Starting tonight, Oklahoma-based pizza chain Mazzio’s will begin offering all underpaid, overworked and underfed Oklahoma educators (with a current school ID, of course) a complimentary Tuesday evening “Endless Dinner Buffet” along with a free drink.
Press release-inducing corporate generosity aside, haven’t our public school teachers suffered enough?
While I’m sure any gracious instructor within earshot would glumly add that “every little bit helps,” Mazzio’s, in my experience, has always been everybody’s last and forgotten choice for pizza in Oklahoma. That is, unless, you're going just for the ranch dressing.
It's been years since I've been to a Mazzio's Pizza, and since I'm always down for third or fourth chances, I thought it would be fun to hit the location near 23rd and Penn to give teachers a preview of what they should expect. I started with the salad bar:
One of the more paltry smorgasboridan offerings in Oklahoma City, Mazzio’s so-called “Endless Dinner Buffet” ($8.00) is more of an exercise in all you don’t want to eat than anything else. Settling in for a hopeful dine-in session, with my steam-cleaned plate and suspiciously cloudy water cup in hand, the first thing I noticed as I reached for the iceberg lettuce on the salad bar was that it was soaking wet. Not “spritzed for added moisture” damp, but “wading in a pool of its own leafy makings” drenched.
Once I sorted the usable greens and practically towel dried them one by one, I was happy to learn the salad bar itself was generously stocked with all the standard Oklahoma requirements to pass our state’s Salad Aptitude Test: ham, cheese, cherry tomatoes, hardboiled eggs and at least five different dressings including Mazzio’s award-winning house ranch which is finally available in a take-home jug.
(There’s also plenty of potato salad if you just want to cut out the middle-man altogether and give a fat middle-finger to the USDA’s food pyramid.)
As far as the pizza itself goes, whether it be here or just about any other buffet in town, you really have to be scraping the bottom of the brick-oven to cause a customer to deeply sigh, reservedly shovel a limp slice onto the plate and heart-wrenchingly long for the caustic simplicity of a Totino’s Party Pizza, but amazingly, Mazzio’s flunks this mid-term with underachieving pride, barely earning D-minuses in both variety and presentation, with a big greasy F tacked on when it comes to taste.

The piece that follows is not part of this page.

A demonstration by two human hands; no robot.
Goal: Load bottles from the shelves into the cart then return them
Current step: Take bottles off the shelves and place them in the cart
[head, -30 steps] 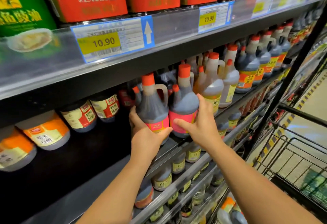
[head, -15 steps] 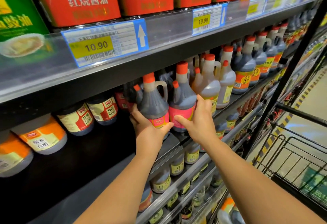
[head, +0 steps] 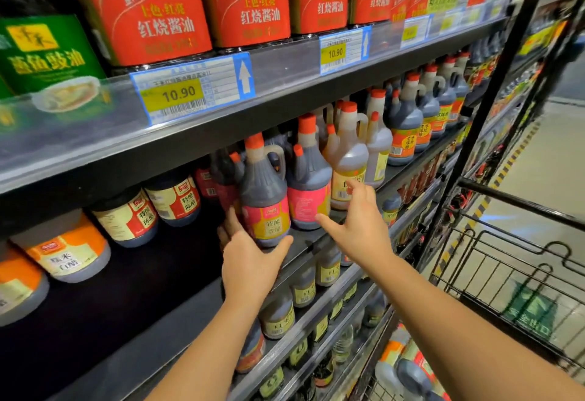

With over six or seven different and continually picked-at pizzas keeping woefully congealed under the heat-lamp at any given time, the pie selection ranged from pepperoni to pepperoni to pepperoni to combination to pepperoni. But even that lack of choice would’ve been absolutely forgivable if they had even been made with the slightest sense of school spirit; Mazzio’s pizza and their wholly unlikable crust is tantamount to eating some cheese and tomato sauce on a dry saltine cracker. And they’re Best Value crackers at that, jack.
But, even apart from that hardtack crust that would’ve troubled the most repressive of maritime colonialists, the ‘za itself is remarkably mundane and manufactured, from the unfortunately canned tomato sauce to the increasingly salty sausage, I could only nosh about three or four slices until I called it quits. A man’s got to know his limitations and Mazzio’s, you helped me find mine.
Don’t worry about me though, as I eventually found caloric solace across the street at Pizza House, but that’s a story for another time. Do worry, however—worry very much—for the continually maligned teachers of Oklahoma and the uncertain and bleak Mad Max-like future they continue to face everyday, especially one that will unfortunately be fueled on sub-par eats and a fear of looking a broken-legged gift-horse in the mouth. ¡No cómpralo ya!